* _Required action_
Write the data out again exactly, dropping any images it holds.
┄┄┄┄┄┄┄┄┄┄┄┄┄┄┄┄┄┄┄┄
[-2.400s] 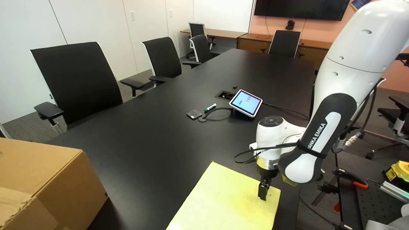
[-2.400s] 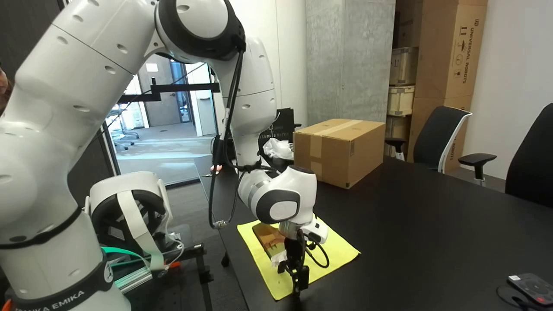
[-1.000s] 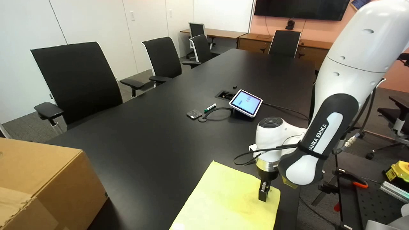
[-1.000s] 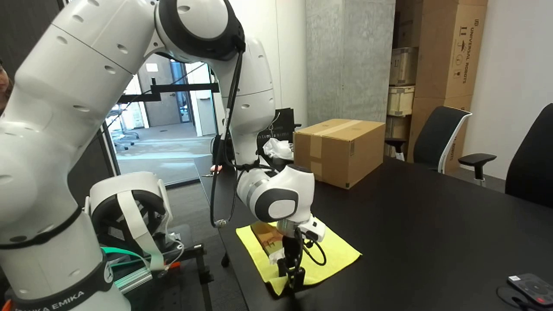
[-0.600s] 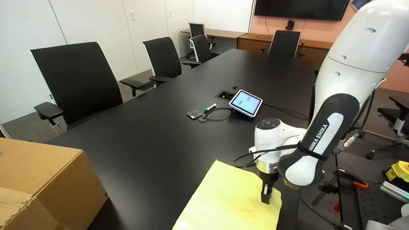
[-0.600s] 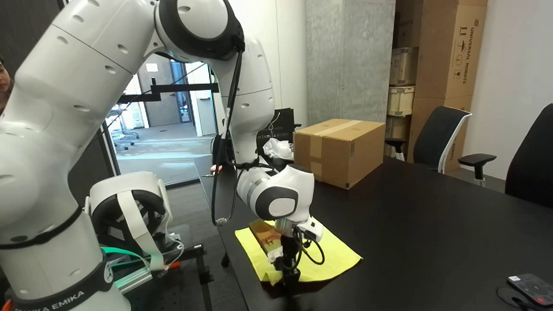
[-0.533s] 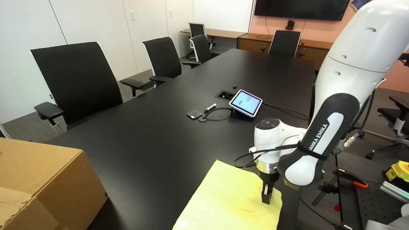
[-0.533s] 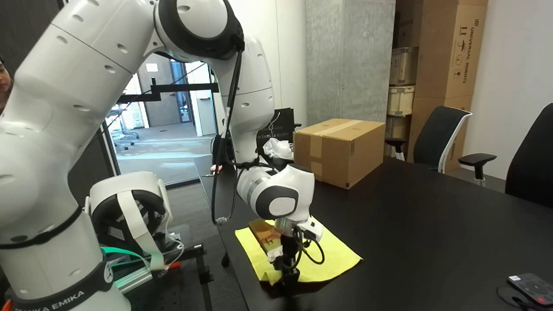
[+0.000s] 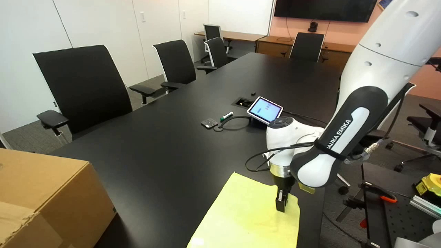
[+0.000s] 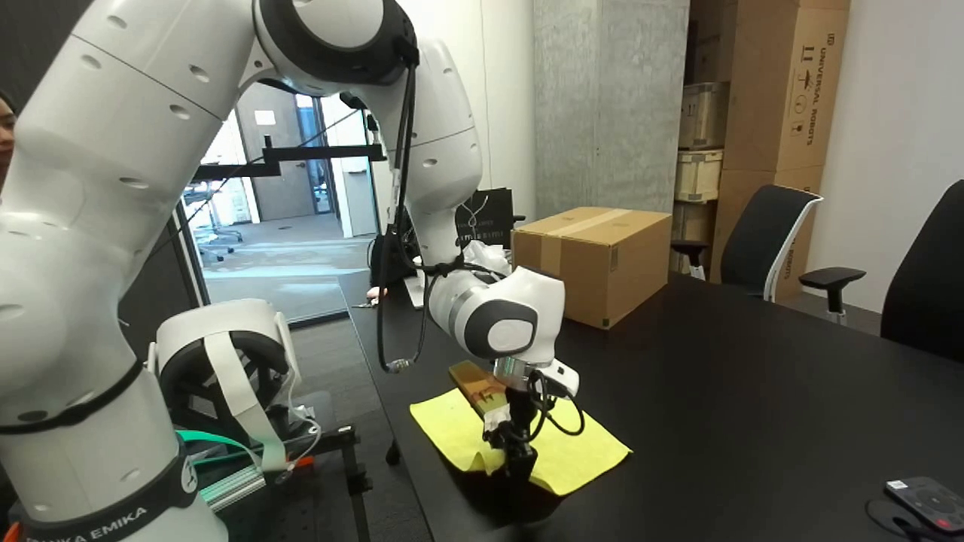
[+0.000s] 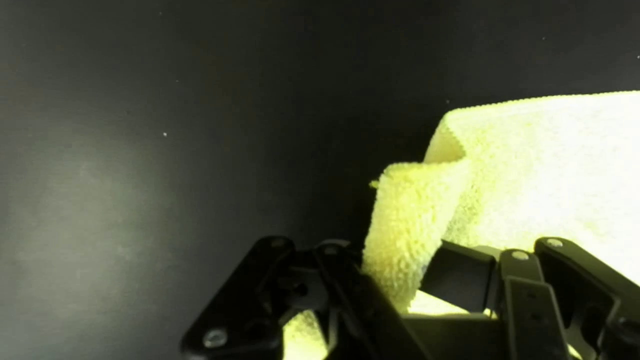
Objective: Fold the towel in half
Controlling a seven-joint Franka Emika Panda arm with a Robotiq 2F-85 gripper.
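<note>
Towel (image 9: pixel 241 217) lies on the dark table (image 9: pixel 155 162) at the bottom of the frame, right of centre, in an exterior view, and I judge the fold to be barely begun. What seems done is the grasp: in the wrist view a narrow flap (image 11: pixel 410 225) rises just right of centre, bends over and runs down between the fingers (image 11: pixel 461 276), so the gripper (image 9: pixel 281 205) appears to be pinching the towel, though the contact at the tips is partly hidden. What is left is nearly everything: the rest, as far as it shows, spreads out flat in one layer, neither half lies over the other, and the pinched part likely needs carrying across to the opposite side, laying down and letting go. Against the earliest frame, where the towel lay smooth with a corner reaching further down the picture, its lower edge (image 10: pixel 482 458) is now drawn up and crumpled beside the gripper in an exterior view, with dark table showing below. The gripper sits higher in both exterior views, and the arm (image 9: pixel 339 134) now covers the lower right corner of the tablet (image 9: pixel 263 108).
</note>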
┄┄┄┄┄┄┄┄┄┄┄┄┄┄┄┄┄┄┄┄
* _Response_
[-2.400s] 
[-2.400s] 
[-1.000s] 
[-1.000s] 
[-0.600s] 
[-0.600s] 
[-0.533s] 
[-0.533s] 
[+0.000s] 
[+0.000s] 
[+0.000s] 
Objective: Fold the towel in half
Controlling a seven-joint Franka Emika Panda arm with a Robotiq 2F-85 gripper.
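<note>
Towel (image 9: pixel 241 217) lies on the dark table (image 9: pixel 155 162) at the bottom of the frame, right of centre, in an exterior view, and I judge the fold to be barely begun. What seems done is the grasp: in the wrist view a narrow flap (image 11: pixel 410 225) rises just right of centre, bends over and runs down between the fingers (image 11: pixel 461 276), so the gripper (image 9: pixel 281 205) appears to be pinching the towel, though the contact at the tips is partly hidden. What is left is nearly everything: the rest, as far as it shows, spreads out flat in one layer, neither half lies over the other, and the pinched part likely needs carrying across to the opposite side, laying down and letting go. Against the earliest frame, where the towel lay smooth with a corner reaching further down the picture, its lower edge (image 10: pixel 482 458) is now drawn up and crumpled beside the gripper in an exterior view, with dark table showing below. The gripper sits higher in both exterior views, and the arm (image 9: pixel 339 134) now covers the lower right corner of the tablet (image 9: pixel 263 108).
</note>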

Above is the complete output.